Disgraced Collier deputy manager resigns from secret lobbyist job; more Florida ties revealed, ethics experts weigh in

Rachel Heimann Mercader
Naples Daily News
Sean Callahan

Double-dipping Collier deputy manager Sean Callahan hit the ground running with his secret lobbyist job, securing high-stakes clients during his first month on the job, documents reveal. 

He began his role with the lobbyist firm Brownstein Hyatt Farber Schreck in March, the same month the county approved his request for an extended Family and Medical Leave Act (FMLA) leave of absence, according to his personnel file obtained by The Naples Daily News.

"I just find it perplexing that he thought that he could get away with it," longtime ethics watchdog Ben Wilcox said. 

"I've never heard of anything like this," Wilcox added. "Obviously, it creates the potential for serious conflicts of interest." 

Previous coverage:Collier County deputy manager fired; double-dipping as secret lobbyist, documents reveal

Wilcox is the research director at Integrity Florida, a Tallahassee-based government watchdog nonpartisan research institute dedicated to promoting integrity in government and exposing public corruption.
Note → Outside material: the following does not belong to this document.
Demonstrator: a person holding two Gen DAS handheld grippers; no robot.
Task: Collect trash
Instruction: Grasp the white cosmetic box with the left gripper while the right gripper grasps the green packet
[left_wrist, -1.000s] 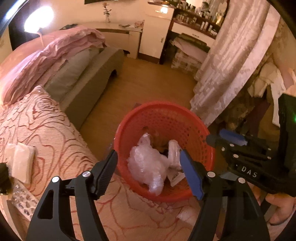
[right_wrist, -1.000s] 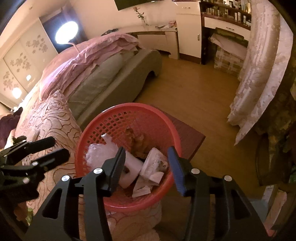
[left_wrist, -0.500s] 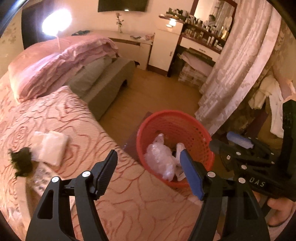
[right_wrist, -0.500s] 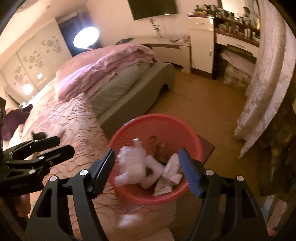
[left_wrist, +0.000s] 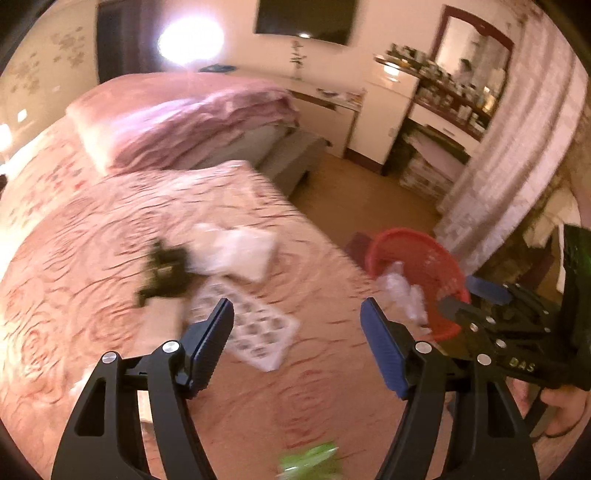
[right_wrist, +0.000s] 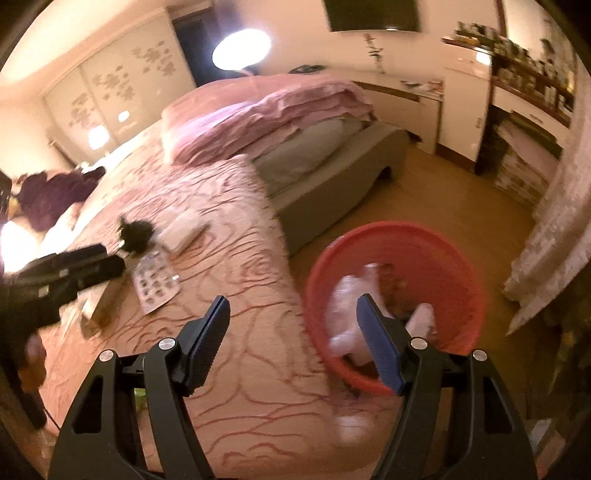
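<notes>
A red mesh basket (left_wrist: 439, 258) (right_wrist: 454, 254) stands on the floor beside the bed and holds crumpled clear plastic (left_wrist: 400, 291) and white wrappers (right_wrist: 349, 306). On the pink bedspread lie a clear blister tray (left_wrist: 255, 328) (right_wrist: 153, 282), a white packet (left_wrist: 236, 249) (right_wrist: 184, 229), a dark fuzzy clump (left_wrist: 166, 271) (right_wrist: 135, 232) and a green scrap (left_wrist: 310, 458). My left gripper (left_wrist: 297, 347) is open and empty above the bed. My right gripper (right_wrist: 291, 347) is open and empty at the bed's edge, its right finger over the basket.
A folded pink quilt (left_wrist: 192, 114) lies at the head of the bed. A grey bed frame (right_wrist: 332, 177) borders the wooden floor (right_wrist: 454, 192). A curtain (left_wrist: 517, 155) hangs at the right, with a dresser (left_wrist: 432, 122) behind. Purple cloth (right_wrist: 55, 195) lies far left.
Both grippers have swung left, away from over the basket toward the bed. The trash on the bedspread has come into view. Both stayed open and empty.
</notes>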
"It's so messy what he's done. He had access to everything," Commissioner Penny Taylor said. 

FMLA provides job security for employees

FMLA provides job security for employees who must miss work because of their serious health condition, the birth of their children, to care for family members suffering from a serious health condition or for reasons related to their family members’ military service. 

Callahan's request came after he had spent the previous month on intermittent leave. The absence came with pay and benefits continuation, records show, and he did not return until March 25.

Wilcox warned that Callahan may have been using his public position to benefit himself by taking on these lobbying jobs. He added that taxpayers should be asking how he was able to find the time to do all of his lobbying work.

Prior to joining Integrity Florida in 2015, Wilcox worked as a lobbyist and governmental consultant for 15 years.

Callahan was promoted to deputy manager in May 2021, two months after Brownstein announced his hiring to its federal government relations team in Washington, D.C., as a senior policy adviser. The March 3 press release which has since disappeared from the Brownstein website, said that he previously "served at the Collier County Board of County Commissioners."

A "Page Not Found" message now occupies a webpage that previously displayed Sean Callahan's company bio

Like his previous role as executive director of corporate business operations, Callahan agreed to a full-time salaried position, committing to eight hours per day for five days a week.

The transition came with a sizable pay raise, to $170,000 from $113,540.

"Another question is whether he was hired as a lobbyist by this firm because of his connections to local governments in Florida," Wilcox said. 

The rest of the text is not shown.